Every record is to be duplicated exactly as it reads, without its images.

==== Source information ====

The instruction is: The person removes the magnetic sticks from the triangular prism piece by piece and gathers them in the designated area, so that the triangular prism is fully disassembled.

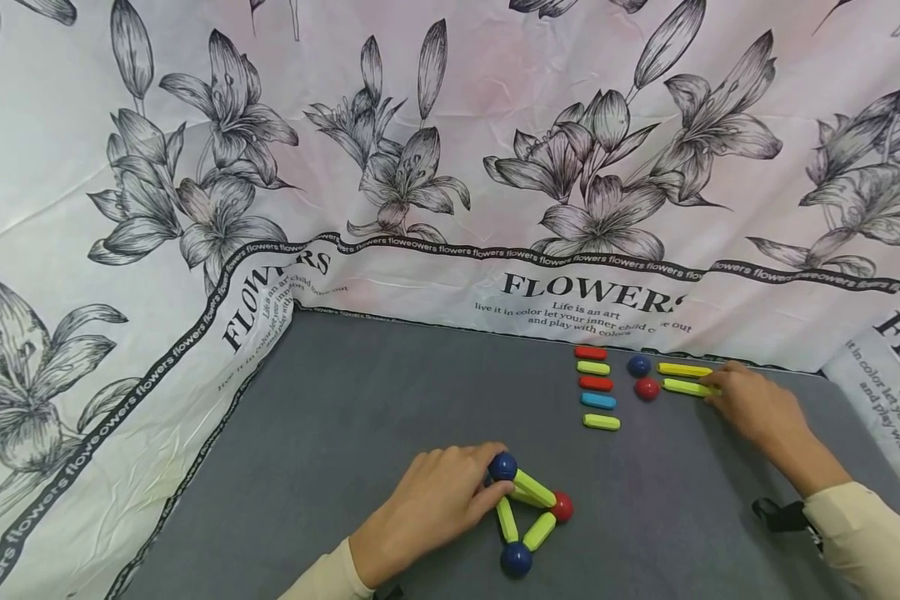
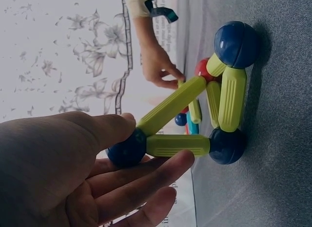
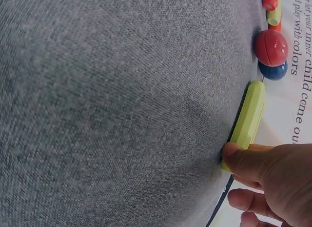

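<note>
A small structure of yellow-green building sticks (image 1: 534, 490) and balls stands on the grey table. My left hand (image 1: 438, 500) holds its raised blue ball (image 1: 502, 467) between thumb and fingers. Another blue ball (image 1: 516, 559) and a red ball (image 1: 562, 506) form lower corners; the left wrist view shows one more blue ball (image 2: 228, 145) low down. At the back right, my right hand (image 1: 753, 408) pinches the near end of a long yellow-green stick (image 3: 250, 114) lying on the table. A long yellow stick (image 1: 684, 370) lies just behind it.
Left of the right hand sit a loose blue ball (image 1: 639, 365) and a loose red ball (image 1: 647, 388). Several short sticks, including a blue one (image 1: 598, 401), lie in a column beside them. A flower-printed cloth (image 1: 420, 283) hangs along the table's back edge.
</note>
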`<act>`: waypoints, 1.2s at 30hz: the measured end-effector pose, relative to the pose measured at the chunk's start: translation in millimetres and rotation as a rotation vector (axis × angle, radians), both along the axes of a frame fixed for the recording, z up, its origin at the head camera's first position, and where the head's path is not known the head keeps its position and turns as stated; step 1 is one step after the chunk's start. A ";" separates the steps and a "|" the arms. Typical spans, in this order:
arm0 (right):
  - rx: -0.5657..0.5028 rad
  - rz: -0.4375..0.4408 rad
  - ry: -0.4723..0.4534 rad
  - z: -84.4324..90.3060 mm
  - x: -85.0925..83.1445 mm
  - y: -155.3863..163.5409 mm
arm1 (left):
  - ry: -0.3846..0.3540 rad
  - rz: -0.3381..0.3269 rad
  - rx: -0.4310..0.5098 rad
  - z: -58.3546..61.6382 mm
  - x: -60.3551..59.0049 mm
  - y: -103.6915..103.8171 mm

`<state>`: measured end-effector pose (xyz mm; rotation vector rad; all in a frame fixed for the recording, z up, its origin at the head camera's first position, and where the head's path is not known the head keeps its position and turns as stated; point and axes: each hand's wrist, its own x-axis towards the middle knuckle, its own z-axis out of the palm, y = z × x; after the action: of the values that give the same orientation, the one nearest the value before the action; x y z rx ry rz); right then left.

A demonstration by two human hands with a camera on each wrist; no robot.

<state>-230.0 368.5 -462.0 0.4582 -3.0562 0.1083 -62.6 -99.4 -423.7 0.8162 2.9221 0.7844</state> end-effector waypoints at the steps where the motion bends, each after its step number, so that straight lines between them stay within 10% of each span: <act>1: 0.000 -0.002 -0.001 -0.4 0.3 0.3 | -0.001 -0.001 0.001 0.2 0.1 0.1; 15: -0.016 -0.003 0.023 6.9 8.5 -1.9 | -0.010 -0.004 -0.003 0.4 -1.4 0.5; 28: -0.114 0.133 0.259 38.7 60.5 -67.6 | -0.054 -0.001 0.063 -5.8 -5.0 -1.3; 36: -0.150 0.214 0.229 50.1 87.3 -104.2 | -0.102 -0.002 0.117 -11.0 -9.9 -4.7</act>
<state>-142.7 264.3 -411.8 0.7294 -2.7437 0.2701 -72.5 -104.1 -434.8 0.7610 2.8085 0.9747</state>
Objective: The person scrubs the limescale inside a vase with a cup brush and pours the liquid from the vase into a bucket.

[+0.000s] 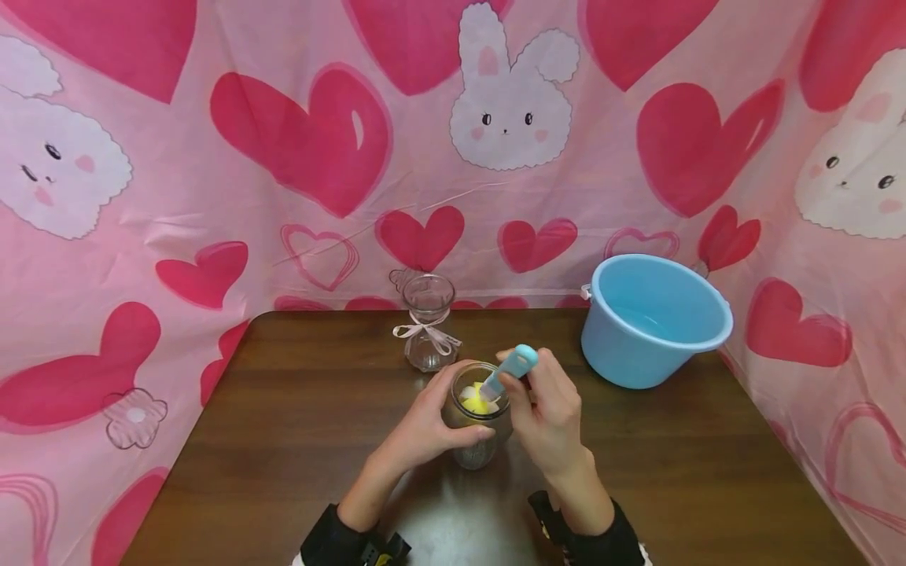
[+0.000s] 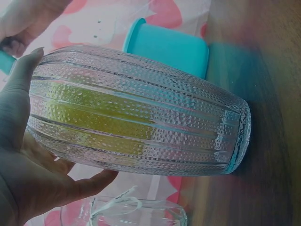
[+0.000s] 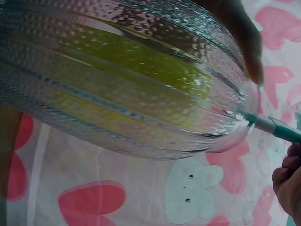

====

◆ Reply:
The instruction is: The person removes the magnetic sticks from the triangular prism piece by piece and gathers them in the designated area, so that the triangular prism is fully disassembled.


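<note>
A small structure of yellow-green building sticks (image 1: 534, 490) and balls stands on the grey table. My left hand (image 1: 438, 500) holds its raised blue ball (image 1: 502, 467) between thumb and fingers. Another blue ball (image 1: 516, 559) and a red ball (image 1: 562, 506) form lower corners; the left wrist view shows one more blue ball (image 2: 228, 145) low down. At the back right, my right hand (image 1: 753, 408) pinches the near end of a long yellow-green stick (image 3: 250, 114) lying on the table. A long yellow stick (image 1: 684, 370) lies just behind it.
Left of the right hand sit a loose blue ball (image 1: 639, 365) and a loose red ball (image 1: 647, 388). Several short sticks, including a blue one (image 1: 598, 401), lie in a column beside them. A flower-printed cloth (image 1: 420, 283) hangs along the table's back edge.
</note>
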`<act>`: waypoints, 1.2s at 30hz: the measured end-effector pose, relative to the pose measured at the chunk's start: translation in millimetres and rotation as a rotation vector (axis × angle, radians), both along the axes of a frame fixed for the recording, z up, its origin at the head camera's first position, and where the head's path is not known the head keeps its position and turns as stated; step 1 is one step after the chunk's start. A ";" separates the steps and a "|" the arms. Typical spans, in this order:
arm0 (right):
  - rx: -0.5657..0.5028 rad
  - rz: -0.4375..0.4408 rad
  - ry: -0.4723..0.4534 rad
  - z: -84.4324..90.3060 mm
  - x: -85.0925..83.1445 mm
  - y: -155.3863..163.5409 mm
arm1 (left):
  - ry: -0.3846..0.3540 rad
  - rz: -0.3381..0.3269 rad
  - rx: -0.4310..0.5098 rad
  - z: -58.3546..61.6382 mm
  - x: -60.3551..59.0049 mm
  - y: -103.6915..103.8171 mm

`<state>`: measured end-effector pose (xyz mm; rotation vector rad; all in a frame fixed for the recording, z up, its origin at the head camera's first position, and where the head's path is not known the head keeps its position and turns as stated; point and axes: each hand's wrist, its own x-axis towards the middle knuckle, its own z-axis out of the palm, y = z × x; after the action: of the values that give the same orientation, the one nearest the value before the action; x y z rx ry rz); right then left.

A demonstration by two human hands with a camera on each wrist; no robot.

<state>-230.0 368.5 -462.0 0.4582 -3.0562 0.1083 -62.6 -99.4 -423.7 0.8162 2.9221 0.7844</state> end-effector waypoints at the steps where the motion bends, each after its step number, so that straight lines between them stay within 10% of each span: <act>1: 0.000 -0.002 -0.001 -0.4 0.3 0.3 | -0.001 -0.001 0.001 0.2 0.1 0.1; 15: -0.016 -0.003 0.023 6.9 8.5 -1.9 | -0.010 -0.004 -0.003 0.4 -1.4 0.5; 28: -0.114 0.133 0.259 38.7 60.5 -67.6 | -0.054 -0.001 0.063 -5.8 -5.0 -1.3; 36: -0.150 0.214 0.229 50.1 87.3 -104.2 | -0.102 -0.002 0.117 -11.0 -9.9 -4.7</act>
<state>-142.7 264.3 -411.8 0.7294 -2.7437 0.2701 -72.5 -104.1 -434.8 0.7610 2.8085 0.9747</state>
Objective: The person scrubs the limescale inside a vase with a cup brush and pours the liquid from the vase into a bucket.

[+0.000s] 
[+0.000s] 
[+0.000s] 

That completes the output.